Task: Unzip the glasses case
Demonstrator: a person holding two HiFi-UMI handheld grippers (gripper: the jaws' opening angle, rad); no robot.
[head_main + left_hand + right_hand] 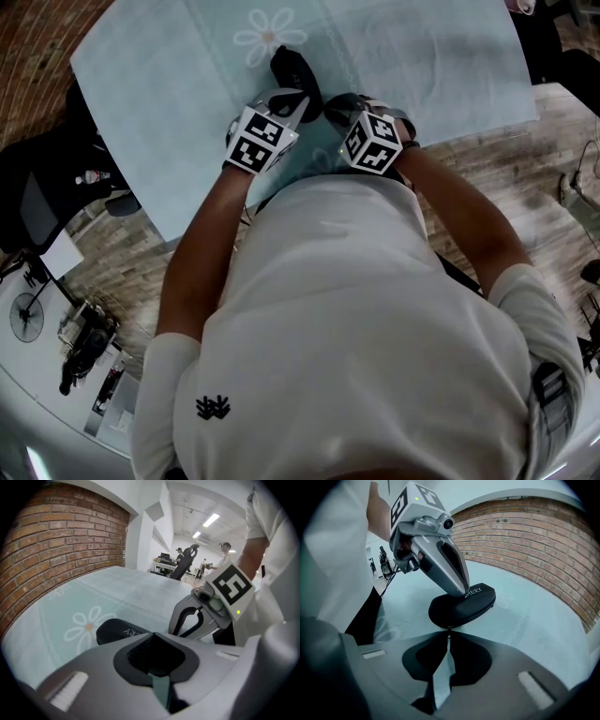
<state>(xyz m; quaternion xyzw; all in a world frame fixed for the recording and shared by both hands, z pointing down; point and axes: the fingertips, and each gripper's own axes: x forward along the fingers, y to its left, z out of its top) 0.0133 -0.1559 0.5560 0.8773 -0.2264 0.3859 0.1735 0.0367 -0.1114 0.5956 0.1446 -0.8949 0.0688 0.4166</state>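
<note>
Worktop (pixel 169 103) is covered with a pale teal cloth printed with daisies, and a brick wall (pixel 525 536) runs along its far side. The black glasses case (pixel 293 67) lies flat on the cloth, just ahead of both tools.

Left tool (pixel 461 590): jaws drawn together with only a thin slit between the pads. The tips rest on the case lid beside the printed lettering. I read this as a hold-down, not a clamp.

Right tool (pixel 449 633): jaws narrowed to a point against the near end of the case. A small metal piece sits right at that point, and I take it for the zip pull (pixel 449 628), pinched between the tips. It is too small to be sure.

Progress: the case looks fully zipped. In the right gripper view the two shells meet all round the visible edge, with no gap.

- Done, by my judgement: case steadied, pull apparently taken.
- Left: the whole run of the zip round the edge, none of it opened yet.
</note>
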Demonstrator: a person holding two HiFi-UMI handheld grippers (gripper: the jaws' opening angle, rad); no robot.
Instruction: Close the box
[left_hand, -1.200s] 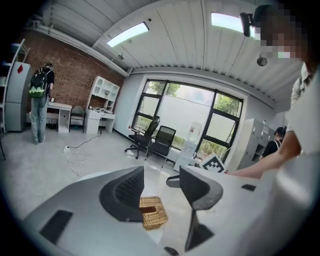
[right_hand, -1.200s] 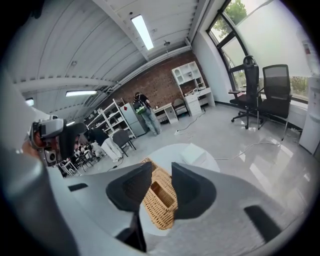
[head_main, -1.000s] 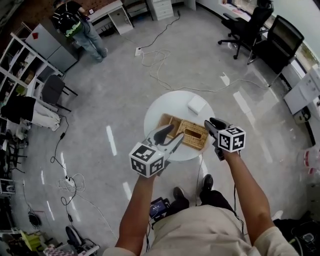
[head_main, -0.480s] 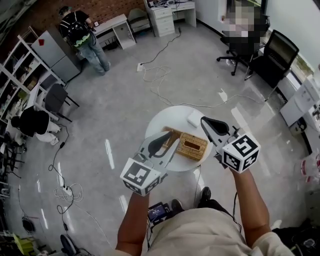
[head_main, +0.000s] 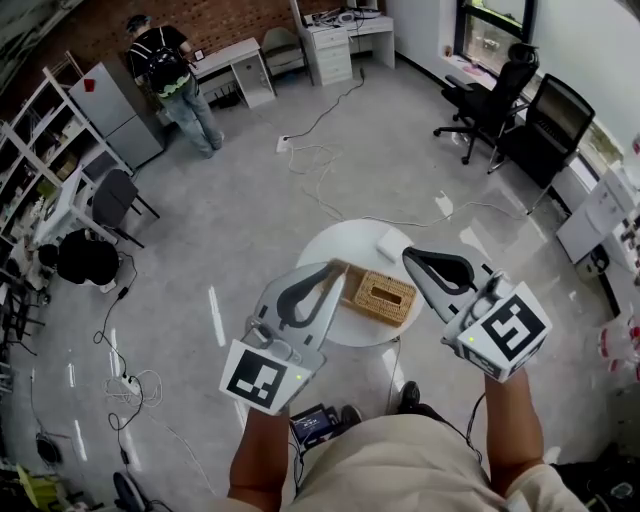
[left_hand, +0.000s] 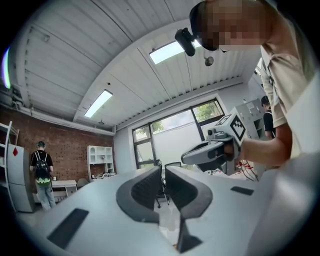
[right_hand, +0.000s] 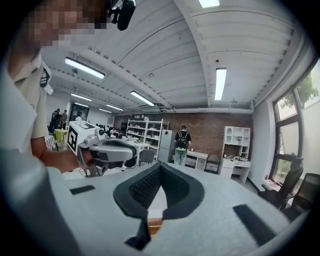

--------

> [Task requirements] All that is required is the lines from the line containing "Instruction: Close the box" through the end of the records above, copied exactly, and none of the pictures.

> [Worked solution]
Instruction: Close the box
[left_hand, -1.200s] 
[right_hand, -1.200s] 
[head_main, -1.000s] 
[head_main, -0.480s] 
[head_main, +0.000s] 
[left_hand, +0.000s] 
[right_hand, +0.000s] 

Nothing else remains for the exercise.